The trick is to teach the Eclipse RCP application to listen for a SIGTERM by adding a shutdown hook.

Please note that this does not work on Windows. More about this in a future blog.

public class IPEApplication implements IApplication {
  public Object start(IApplicationContext context) throws Exception {
    final Display display = PlatformUI.createDisplay();
    Runtime.getRuntime().addShutdownHook(new ShutdownHook());  }
    // start workbench...
  }
}

The shutdown code must be run in the UI thread and should not be run if the workbench is being closed by other means. All dirty editors are automatically saved. This avoids prompting the user who is probably at home sleeping when their computer is shutdown. Finally the workbench is closed.

private class ShutdownHook extends Thread {
  @Override
  public void run() {
    try {
      final IWorkbench workbench = PlatformUI.getWorkbench();
      final Display display = PlatformUI.getWorkbench()
                                        .getDisplay();
      if (workbench != null && !workbench.isClosing()) {
        display.syncExec(new Runnable() {
          public void run() {
            IWorkbenchWindow [] workbenchWindows = 
                            workbench.getWorkbenchWindows();
            for(int i = 0;i < workbenchWindows.length;i++) {
              IWorkbenchWindow workbenchWindow =
                                        workbenchWindows[i];
              if (workbenchWindow == null) {
                // SIGTERM shutdown code must access
                // workbench using UI thread!!
              } else {
                IWorkbenchPage[] pages = workbenchWindow
                                           .getPages();
                for (int j = 0; j < pages.length; j++) {
                  IEditorPart[] dirtyEditors = pages[j]
                                           .getDirtyEditors();
                  for (int k = 0; k < dirtyEditors.length; k++) {
                    dirtyEditors[k]
                             .doSave(new NullProgressMonitor());
                  }
                }
              }
            }
          }
        });
        display.syncExec(new Runnable() {
          public void run() {
            workbench.close();
          }
        });
      }
    } catch (IllegalStateException e) {
      // ignore
    }
  }
}

Monday, September 3, 2007

Cheat Sheet Editor

Eclipse Europa (3.3) has a new Cheat Sheet Editor which is a vast improvement over the XML editor used in the Calipso (3.2) release.

  1. Create a cheat sheet, File->New->Other...->User Assistance->Cheat Sheets.
  2. Enter a filename and click Finish.

The new Cheat Sheet Editor will appear. Select the Item and you will see the definition and command sections appear to the right. Click the Browse... button to see the new Command Composer.

The Command Composer shows a list of available commands and their parameters.
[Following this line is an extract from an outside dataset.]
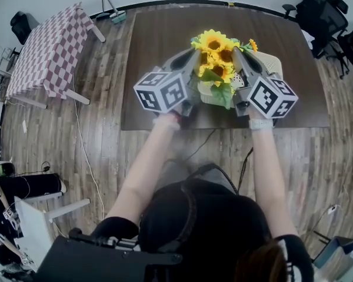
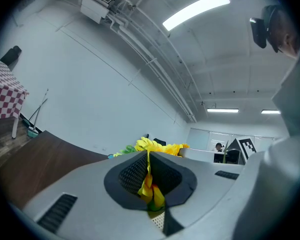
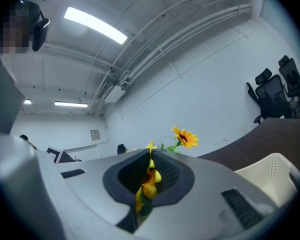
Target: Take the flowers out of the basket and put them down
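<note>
A bunch of yellow sunflowers [image 1: 216, 57] with green leaves sits between both grippers over the white perforated basket [image 1: 273, 62] on the dark brown table [image 1: 165, 40]. My left gripper [image 1: 195, 56] holds the bunch from its left side and my right gripper [image 1: 237, 56] from its right. In the left gripper view the jaws are shut on yellow petals and a green leaf [image 2: 151, 190], with more sunflowers [image 2: 155, 146] beyond. In the right gripper view the jaws pinch yellow petals and green [image 3: 148, 180]; one sunflower [image 3: 185, 138] stands up behind, and the basket [image 3: 270, 171] lies lower right.
A table with a red-checked cloth [image 1: 50, 49] stands at the left on the wooden floor. A mop [image 1: 115, 13] leans by the far wall. Black office chairs [image 1: 329, 16] crowd the far right corner. Cables run across the floor near the person.
</note>
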`<state>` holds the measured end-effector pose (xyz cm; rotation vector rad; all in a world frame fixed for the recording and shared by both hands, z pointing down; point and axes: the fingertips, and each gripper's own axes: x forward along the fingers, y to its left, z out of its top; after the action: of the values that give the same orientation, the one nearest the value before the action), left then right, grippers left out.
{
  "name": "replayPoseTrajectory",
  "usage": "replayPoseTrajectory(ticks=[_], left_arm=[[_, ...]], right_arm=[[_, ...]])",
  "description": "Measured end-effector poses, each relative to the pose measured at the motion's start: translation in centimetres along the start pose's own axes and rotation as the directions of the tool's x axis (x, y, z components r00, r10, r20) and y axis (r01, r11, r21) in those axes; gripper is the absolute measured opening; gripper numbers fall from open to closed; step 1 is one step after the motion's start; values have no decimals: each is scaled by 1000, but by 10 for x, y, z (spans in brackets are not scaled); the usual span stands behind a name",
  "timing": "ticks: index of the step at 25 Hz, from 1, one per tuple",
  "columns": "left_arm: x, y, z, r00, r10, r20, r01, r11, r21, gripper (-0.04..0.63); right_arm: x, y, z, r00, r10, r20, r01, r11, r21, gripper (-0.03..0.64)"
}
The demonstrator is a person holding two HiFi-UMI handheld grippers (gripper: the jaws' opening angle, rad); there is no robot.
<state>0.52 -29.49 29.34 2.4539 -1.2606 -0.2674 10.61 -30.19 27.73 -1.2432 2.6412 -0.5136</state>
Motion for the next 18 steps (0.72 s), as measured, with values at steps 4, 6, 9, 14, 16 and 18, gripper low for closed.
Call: replayPoseTrajectory(ticks=[4, 6, 9, 14, 16, 18], left_arm=[[-16, 11, 9, 1000, 24, 18, -24, 1000, 2, 12], [-24, 18, 13, 999, 40, 27, -40, 999, 5, 12], [-36, 29, 18, 997, 67, 36, -67, 998, 7, 11], [-67, 64, 19, 993, 108, 41, -108, 994, -7, 12], [-88, 88, 20, 991, 124, 43, -123, 992, -16, 12], [-96, 98, 20, 988, 146, 41, -145, 989, -21, 12]], right_arm=[[12, 19, -2, 1000, 30, -5, -30, 1000, -6, 3], [19, 27, -5, 999, 47, -10, -47, 999, 0, 3], [29, 38, -12, 997, 73, -24, -73, 997, 5, 3], [55, 68, -36, 993, 109, -51, -108, 994, 11, 3], [73, 88, -53, 991, 118, -65, -117, 993, 11, 3], [82, 96, -60, 988, 132, -79, -131, 991, 20, 3]])
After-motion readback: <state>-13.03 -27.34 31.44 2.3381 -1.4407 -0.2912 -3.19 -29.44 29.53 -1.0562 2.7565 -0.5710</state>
Gone are the days of hunting through eclipse plugin.xml files looking for command ids.

  1. In the Command Composer, select Window->Preferences.
  2. Use the Preference Page combo box to select General->Editors->File Associations.
  3. Click OK.

You now have a cheat sheet item which will display the File Association preference page.

If you want to see what happens inside Eclipse, display the ParameterizedCommand class and set a break point at executeWithChecks(Object, Object). Now run your application in debug mode, display your cheat sheet and press "Click to perform".
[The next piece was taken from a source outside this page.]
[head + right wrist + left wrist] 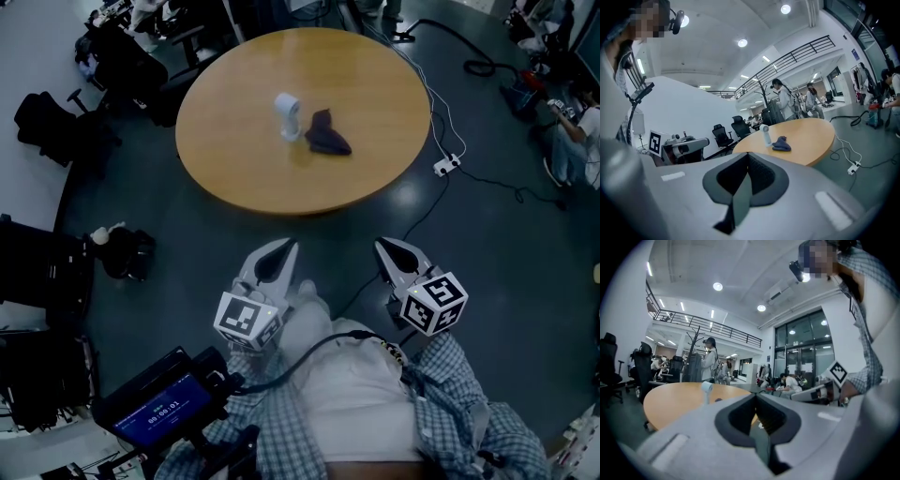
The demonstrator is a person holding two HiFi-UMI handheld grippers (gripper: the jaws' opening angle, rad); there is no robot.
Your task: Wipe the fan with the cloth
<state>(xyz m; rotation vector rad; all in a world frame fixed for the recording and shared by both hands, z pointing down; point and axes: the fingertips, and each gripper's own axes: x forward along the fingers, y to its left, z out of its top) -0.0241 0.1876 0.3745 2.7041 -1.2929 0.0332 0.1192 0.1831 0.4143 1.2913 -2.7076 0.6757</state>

The command org.eclipse.ui.window.preferences is defined in org.eclipse.ui/plugin.xml. Its default handler is ShowPreferencePageHandler which is found in the org.eclipse.ui.workbench plugin.
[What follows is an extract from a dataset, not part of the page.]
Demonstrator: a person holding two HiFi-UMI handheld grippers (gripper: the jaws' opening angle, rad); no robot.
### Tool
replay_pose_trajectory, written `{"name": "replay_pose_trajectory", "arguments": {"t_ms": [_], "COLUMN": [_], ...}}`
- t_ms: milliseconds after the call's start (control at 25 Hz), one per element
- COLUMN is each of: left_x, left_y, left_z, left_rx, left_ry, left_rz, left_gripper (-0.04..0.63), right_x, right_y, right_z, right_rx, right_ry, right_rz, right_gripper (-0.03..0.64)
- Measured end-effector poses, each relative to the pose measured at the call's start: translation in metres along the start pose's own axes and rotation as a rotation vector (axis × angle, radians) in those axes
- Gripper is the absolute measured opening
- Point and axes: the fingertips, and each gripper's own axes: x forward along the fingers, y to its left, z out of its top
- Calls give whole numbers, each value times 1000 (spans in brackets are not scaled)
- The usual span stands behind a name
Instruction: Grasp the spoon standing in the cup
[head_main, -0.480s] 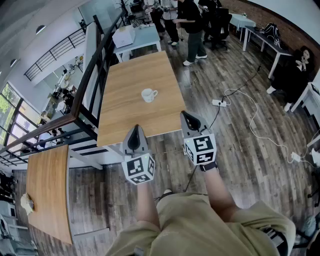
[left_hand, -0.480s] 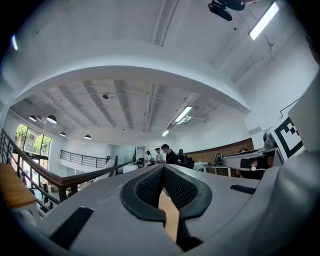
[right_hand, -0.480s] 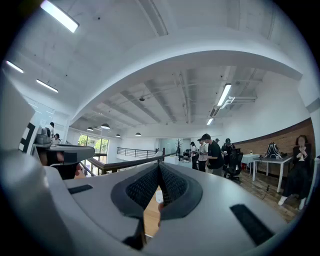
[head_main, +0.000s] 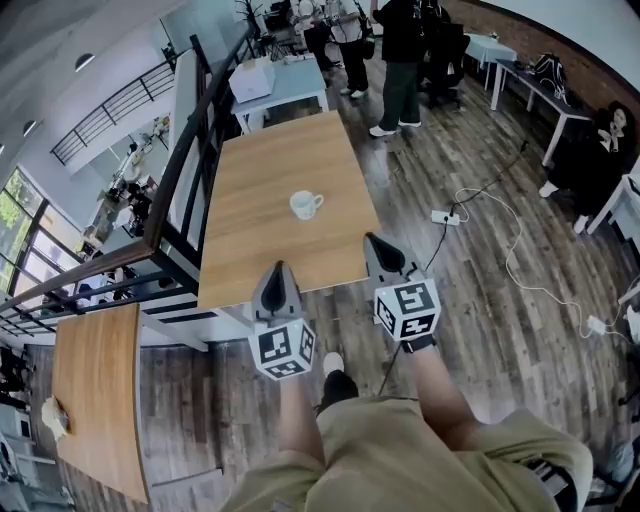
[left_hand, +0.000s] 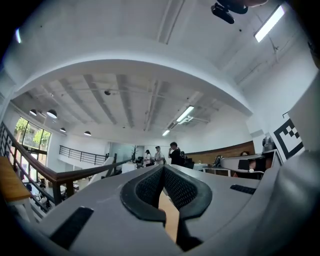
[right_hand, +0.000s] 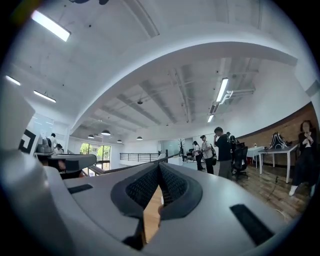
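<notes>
A white cup (head_main: 305, 205) with a handle stands near the middle of a long wooden table (head_main: 260, 170). At this distance I cannot make out a spoon in it. My left gripper (head_main: 278, 268) hovers over the table's near edge, its jaws shut and holding nothing. My right gripper (head_main: 375, 240) is held beside it at the table's near right corner, also shut and holding nothing. Both are well short of the cup. In the left gripper view the left gripper (left_hand: 163, 167) points level across the room. The right gripper (right_hand: 159, 165) does the same in its own view, and a strip of tabletop shows below each.
A dark railing (head_main: 190, 150) runs along the table's left side. A second wooden table (head_main: 95, 380) is at lower left. A white table with a box (head_main: 252, 78) stands behind. Several people (head_main: 400, 60) stand at the back. Cables and a power strip (head_main: 445, 217) lie on the floor at right.
The person has stepped towards the table, and a shoe now shows below the grippers. Cup and table sit slightly lower in the head view. Both grippers stay shut.
</notes>
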Motion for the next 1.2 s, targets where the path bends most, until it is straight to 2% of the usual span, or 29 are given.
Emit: {"name": "replay_pose_trajectory", "arguments": {"t_ms": [320, 680, 880, 1200], "left_x": [86, 197, 235, 306], "left_y": [50, 144, 189, 187], "left_z": [-16, -28, -42, -98], "left_rx": [-16, -45, -33, -83], "left_ry": [-8, -6, 5, 67], "left_rz": [-43, -68, -99, -183], "left_gripper": [2, 2, 2, 2], "right_x": [96, 233, 297, 354], "right_y": [-2, 8, 26, -19], "right_z": [-14, -18, -40, -90], "right_rx": [-14, -19, -13, -14], "right_ry": [22, 24, 46, 148], "right_rz": [-18, -39, -46, -134], "right_gripper": [12, 12, 12, 12]}}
Read up on the following extension points and use the ShowPreferencePageHandler as an template to build your own commands that can be accessed from a cheat sheet. See New menu contribution extension for readings on how to use a command in a menu, toolbar, or popup menu.

org.eclipse.ui.commands
A logical representation of a task. A handler does the work. See wiki and help guide.
org.eclipse.ui.handlers
A handler does what the command represents. See wiki and help guide.